ALERT system helps front-line workers find safety solutions

BC Ferries workers use the ALERT system to report workplace safety hazards and solutions that are shared with all employees through weekly bulletins. 

Photo of server, with passengers seated at a table, at the Pacific Buffet on a BC Ferries vesssel

Photo credit: BC Ferries Corporation

BC Ferries employs 5,100 workers during the peak summer season. With 47 terminals, 35 ferries, and one shipyard, there are many different jobs to do. The organization’s workforce includes kitchen staff, tradespeople using heavy equipment, workers who perform marine rescues, and many more.

But no matter what their jobs are, all workers can report workplace hazards using the ALERT (All Learning Events Reported Today) system.

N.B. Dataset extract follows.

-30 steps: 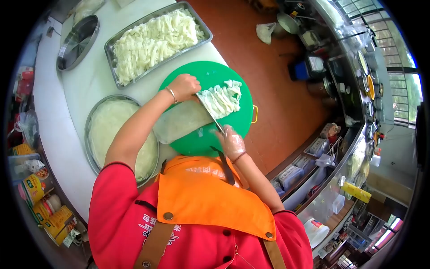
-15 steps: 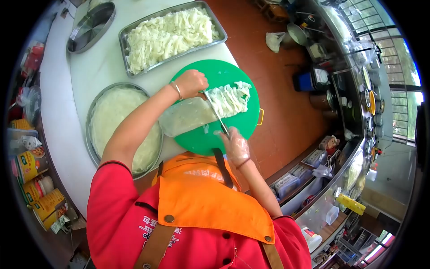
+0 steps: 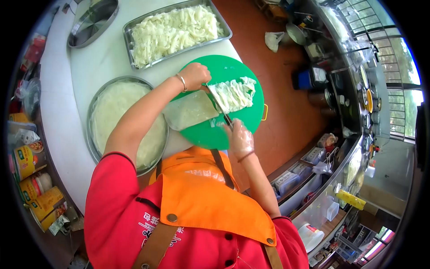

To find out more, I contacted David Fagen, BC Ferries’ executive director of Safety, Health, and Environment.

The ALERT system encourages employees to identify hazards and take immediate corrective actions to make the hazard safe if they can. They then go to their supervisors to report the hazards and the actions they took. Employees and supervisors work together to resolve these hazards, and if they don’t find a solution, they take the ALERT item to their joint health and safety committee.

“We see it as world-class safety when the front-line employees, who are closest to the problems, can find the fixes for them,” David says. “They’re the ones who have the most creative and efficient solutions.”

Since 2008, when the system was implemented in collaboration with the BC Ferry and Marine Workers’ Union through the SailSafe initiative, BC Ferries has identified and addressed more than 8,000 hazards. BC Ferries publishes every ALERT and its solution in a weekly bulletin for all staff. The ALERTS and solutions are also used by supervisors during daily five-minute toolbox safety talks.

Examples of ALERT solutions

David shared with me an ALERT solution that addressed slippery, freshly mopped ferry decks. (Usually workers mop the decks between sailings, but they might need to mop during a sailing if, for example, someone spills a drink.)

He says: “The employees came up with a dry-mopping process. Right after you mop, you come along with a dry mop, and you basically mop behind yourself to help dry the floor more quickly.”

Another ALERT solution took place at Bella Bella’s McLoughlin Bay Terminal. Employees needed a safety solution for the mooring line they used at the dock to tie up the ferry.

“It was at an awkward angle — and really heavy and hard to manage,” David says. “It was under extreme load, and if it broke and snapped back, or something moved unexpectedly, it could have caused dismemberment or even death to one of our employees.”

In response, BC Ferries designed and installed a mooring dolphin (a floating platform that cushions a ship when it’s docked).